Cusco is one of the most enthralling cities in the world. With its ancient ruins dating back to pre-Incan period and its numerous hip cafes and bars, Cusco has got everything a tourist might ever want. What makes Cusco special is the number of ruins and citadels that dot the city and its outskirts. One such citadel is the Sacsayhuamán, spelled in a number of ways such as Sacsayhuaman, Sacsahuaman, Saxahuaman, etc.
The citadel was first built by the Killke culture around 1100 but the region had been occupied since 900. It was later fortified and expanded by the Incas in the 13th century. They built dry stone walls around the citadel to protect it against invaders. The site is located at an altitude of 12,142 feet above sea level and is a UNESCO World Heritage site.

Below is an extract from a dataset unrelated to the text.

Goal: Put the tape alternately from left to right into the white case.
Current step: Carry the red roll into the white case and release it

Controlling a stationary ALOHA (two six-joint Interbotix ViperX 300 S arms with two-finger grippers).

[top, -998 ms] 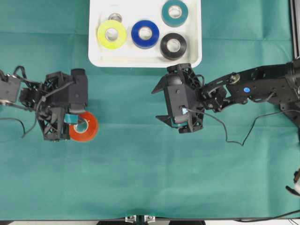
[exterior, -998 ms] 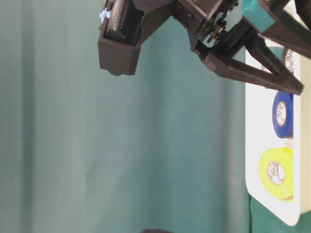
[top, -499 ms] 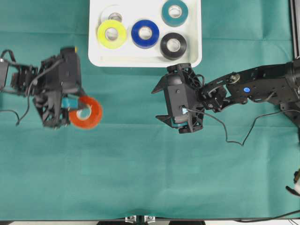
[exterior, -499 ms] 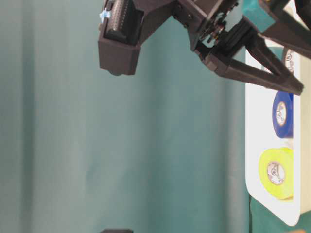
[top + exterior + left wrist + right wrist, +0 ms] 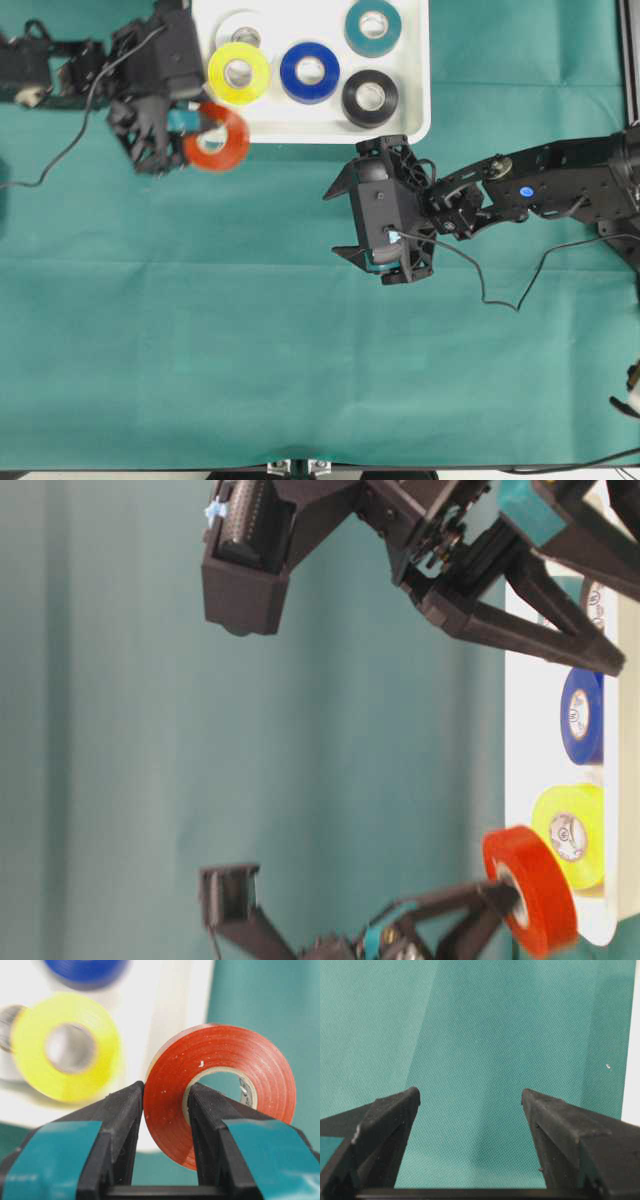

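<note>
A: Tape rolls first: we count four lying flat in the white case (image 5: 410,125), namely the yellow roll (image 5: 239,73), the blue roll (image 5: 309,72), the teal roll (image 5: 373,27) and the black roll (image 5: 370,97). A white roll (image 5: 240,33) peeks out from behind the yellow one (we see only part of it).

B: And the orange-red roll (image 5: 216,137)? We see it at the case's lower left corner, overlapping the rim in the overhead view.

A: Yes. The left end effector (image 5: 197,127) is clamped on it; in the wrist view one finger (image 5: 212,1125) sits inside the core and the other presses the outer face, so the ring's wall is pinched between them. In the table-level view the roll stands on edge, off the cloth, beside the yellow roll.

B: We find the right end effector (image 5: 385,262) below the case, over the green cloth (image 5: 300,360) that covers the bench.

A: Its jaws stand wide apart, with nothing between them but cloth (the wrist view makes that plain).
</note>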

The citadel is located on a steep hill and is just outside Cusco. During the siege of Cusco by the Spaniards, the entire citadel was destroyed and stones from the fort was used to build houses for the wealthy Spaniards in Cusco. In fact, the Spanish didn’t want to waste time building grand structures in the colonial part of Cusco and thus used the stones from destroyed buildings and forts in Sacsayhuamán and transported them to Cusco. Only those stones that were too large to be moved remain at the site of ruins today.
In 2008, archaeologists discovered additional ruins in Sacsayhuamán, which are thought to have been built by the Killke culture. Unfortunately, heavy rains and flooding destroyed parts of this newly found ruins in 2010. When you are visiting Cusco, it is extremely important to make a visit to Sacsayhuamán fort holds some of the secrets of how Peru was colonized and populated by Europeans.
An annual Inca festival called Inti Raymi is celebrated at Sacsayhuamán on 24th of June. If you happen to visit Cusco next month, don’t forget to attend this colorful festival.